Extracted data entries
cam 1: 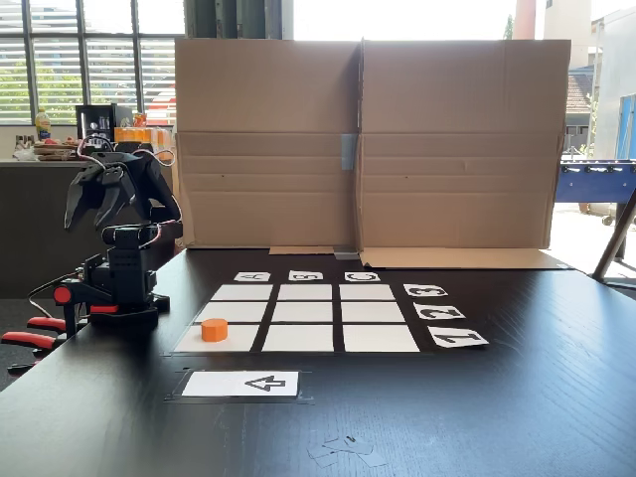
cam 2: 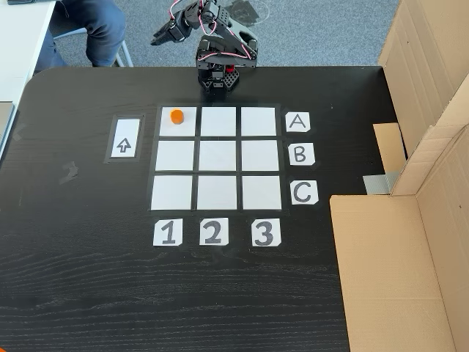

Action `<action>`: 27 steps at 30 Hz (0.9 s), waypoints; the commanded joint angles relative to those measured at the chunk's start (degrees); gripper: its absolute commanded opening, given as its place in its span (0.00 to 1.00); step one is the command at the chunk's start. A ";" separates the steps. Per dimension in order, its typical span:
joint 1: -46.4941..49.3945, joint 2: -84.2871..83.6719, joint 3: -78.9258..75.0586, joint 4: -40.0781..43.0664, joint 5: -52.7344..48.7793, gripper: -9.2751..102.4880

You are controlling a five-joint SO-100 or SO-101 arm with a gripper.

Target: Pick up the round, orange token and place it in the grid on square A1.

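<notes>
The small bright orange faceted plastic token (cam 2: 176, 116) is sitting on the grid of nine white paper rectangles (cam 2: 217, 157), in the cell that lines up with the white card printed A (cam 2: 297, 122) and the white card printed 1 (cam 2: 167, 232). That blank white rectangle, square A1 (cam 2: 178, 125), is carrying the token near its far edge, toward the arm's base; in the low fixed view the token (cam 1: 214, 329) is resting in the grid's front left cell. Beside that cell, away from the grid, the single white card with a black arrow (cam 2: 124, 138) is lying flat on the black wooden desk (cam 2: 88, 279).

The black arm is folding up over its base beyond the grid's A row, with its fingers (cam 2: 163, 34) hanging in the air well apart from the token and holding nothing; from these angles I cannot tell whether they are parted or closed.

Judging by how things lie, the placing step looks done, with the token already inside A1. The next move probably calls only for the arm to be resting clear, or at most for checking that the token is sitting fully within the cell's white edges.
</notes>
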State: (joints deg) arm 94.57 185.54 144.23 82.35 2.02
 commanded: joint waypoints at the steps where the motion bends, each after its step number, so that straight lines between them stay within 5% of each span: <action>1: 1.05 0.88 2.99 0.18 -0.44 0.18; 27: 5.10 4.92 25.31 -12.92 -1.93 0.08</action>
State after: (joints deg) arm 98.70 189.93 169.10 70.84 0.53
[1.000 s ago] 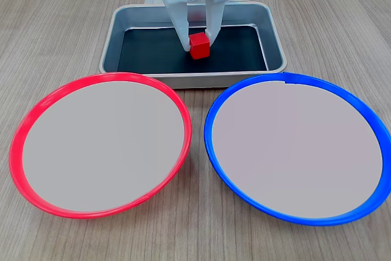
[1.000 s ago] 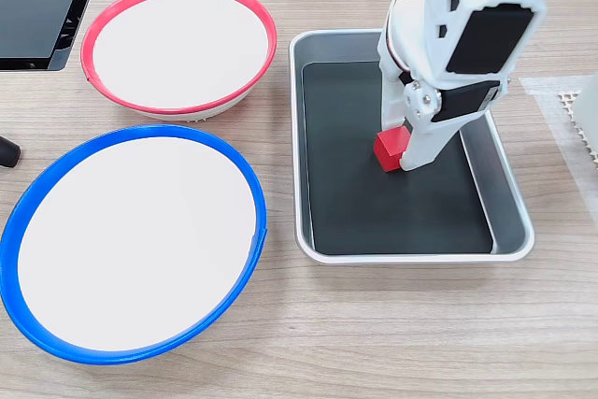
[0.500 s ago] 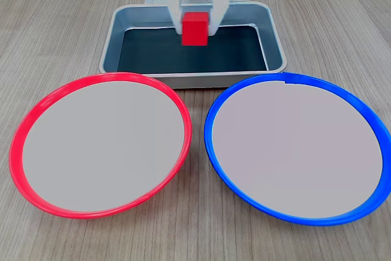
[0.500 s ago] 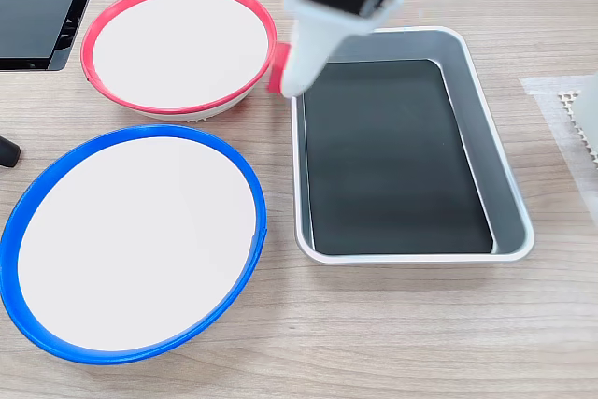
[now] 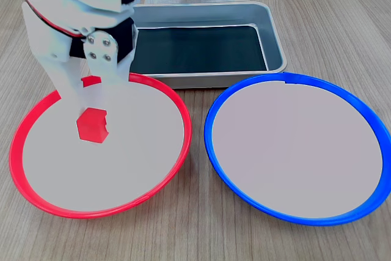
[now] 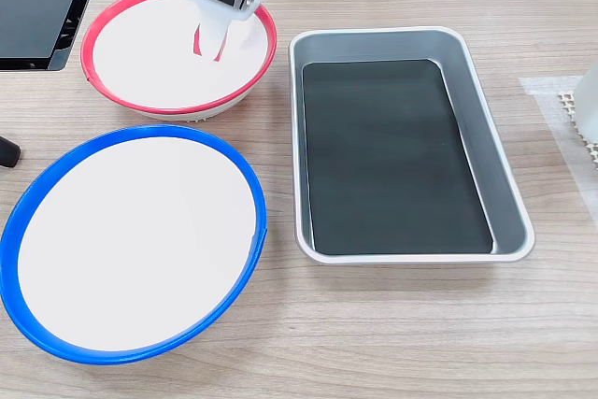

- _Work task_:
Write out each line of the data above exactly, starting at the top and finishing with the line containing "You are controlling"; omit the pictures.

- _Your solution_:
cam 1: 
cam 2: 

Action `<action>`: 27 steps at 30 Hz (0.9 s), waypoints; the commanded joint angles relative to those measured at the chunk's start (degrees); gripper: its absolute commanded opening, given as its place in its span (0.00 to 1.00); step one is the command at the chunk's start. A ";" separates the steps. Per dimension in order, its typical span:
joint 1: -46.4941..49.3945, joint 2: -84.2871..83.6719, joint 3: -78.9258..75.0586, joint 4: -40.0781..43.0664, joint 5: -52.7344..48.7793, gripper: -9.2751..102.4880

You are controlling a five-joint SO-100 or SO-101 arm with a gripper.

This output requires no further additions.